◆ What you need to do ◆
Please report how many lines below contain "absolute", writing nothing except the number.

◆ Data block ◆
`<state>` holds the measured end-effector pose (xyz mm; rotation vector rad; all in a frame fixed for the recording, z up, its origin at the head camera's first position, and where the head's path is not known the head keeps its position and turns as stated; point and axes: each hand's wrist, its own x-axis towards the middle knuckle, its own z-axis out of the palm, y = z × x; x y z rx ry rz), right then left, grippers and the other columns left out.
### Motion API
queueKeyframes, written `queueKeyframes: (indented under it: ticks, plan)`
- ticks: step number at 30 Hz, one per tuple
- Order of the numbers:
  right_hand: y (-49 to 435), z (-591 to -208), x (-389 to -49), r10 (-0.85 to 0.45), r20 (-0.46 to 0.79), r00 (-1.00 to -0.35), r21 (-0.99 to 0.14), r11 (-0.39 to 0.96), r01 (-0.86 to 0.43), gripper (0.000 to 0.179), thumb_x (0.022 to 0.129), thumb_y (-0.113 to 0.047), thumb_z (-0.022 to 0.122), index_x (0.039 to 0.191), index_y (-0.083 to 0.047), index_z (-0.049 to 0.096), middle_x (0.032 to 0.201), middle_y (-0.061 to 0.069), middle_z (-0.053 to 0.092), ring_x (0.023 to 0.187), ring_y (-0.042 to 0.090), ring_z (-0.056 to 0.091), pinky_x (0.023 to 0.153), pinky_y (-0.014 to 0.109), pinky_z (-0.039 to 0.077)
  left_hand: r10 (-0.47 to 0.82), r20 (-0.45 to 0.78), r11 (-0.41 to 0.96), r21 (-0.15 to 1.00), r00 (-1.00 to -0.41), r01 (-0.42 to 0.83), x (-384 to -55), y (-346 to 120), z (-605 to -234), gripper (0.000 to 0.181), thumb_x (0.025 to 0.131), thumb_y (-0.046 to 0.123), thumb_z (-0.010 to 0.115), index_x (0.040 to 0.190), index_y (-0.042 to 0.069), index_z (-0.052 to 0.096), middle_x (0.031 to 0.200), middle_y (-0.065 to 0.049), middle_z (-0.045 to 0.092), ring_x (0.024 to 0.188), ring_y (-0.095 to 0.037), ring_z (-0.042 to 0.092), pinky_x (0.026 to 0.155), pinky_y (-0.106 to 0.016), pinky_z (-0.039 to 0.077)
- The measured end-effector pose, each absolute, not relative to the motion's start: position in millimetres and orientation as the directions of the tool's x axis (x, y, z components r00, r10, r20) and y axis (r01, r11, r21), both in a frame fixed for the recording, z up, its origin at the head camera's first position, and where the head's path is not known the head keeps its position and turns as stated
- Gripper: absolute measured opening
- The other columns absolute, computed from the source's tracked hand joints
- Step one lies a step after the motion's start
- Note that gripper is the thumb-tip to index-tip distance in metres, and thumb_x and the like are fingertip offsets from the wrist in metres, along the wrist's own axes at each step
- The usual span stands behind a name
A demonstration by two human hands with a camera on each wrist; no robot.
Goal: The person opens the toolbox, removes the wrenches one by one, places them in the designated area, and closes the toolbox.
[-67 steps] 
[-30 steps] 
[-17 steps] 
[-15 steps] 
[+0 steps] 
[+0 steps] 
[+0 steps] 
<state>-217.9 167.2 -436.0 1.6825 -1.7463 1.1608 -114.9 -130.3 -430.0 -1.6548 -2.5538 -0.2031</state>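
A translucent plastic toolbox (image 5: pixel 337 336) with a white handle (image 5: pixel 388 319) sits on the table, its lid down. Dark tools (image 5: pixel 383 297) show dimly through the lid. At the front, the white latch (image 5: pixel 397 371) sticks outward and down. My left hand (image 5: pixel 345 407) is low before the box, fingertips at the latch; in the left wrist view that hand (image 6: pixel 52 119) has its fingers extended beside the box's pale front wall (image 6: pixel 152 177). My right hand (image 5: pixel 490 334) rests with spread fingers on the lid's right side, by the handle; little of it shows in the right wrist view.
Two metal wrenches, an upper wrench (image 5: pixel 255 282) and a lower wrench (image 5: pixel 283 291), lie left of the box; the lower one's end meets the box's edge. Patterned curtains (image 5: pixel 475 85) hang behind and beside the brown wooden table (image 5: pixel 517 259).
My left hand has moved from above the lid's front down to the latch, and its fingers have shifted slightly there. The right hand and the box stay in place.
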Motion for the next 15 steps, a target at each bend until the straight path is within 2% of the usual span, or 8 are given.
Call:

◆ Response to this task ◆
3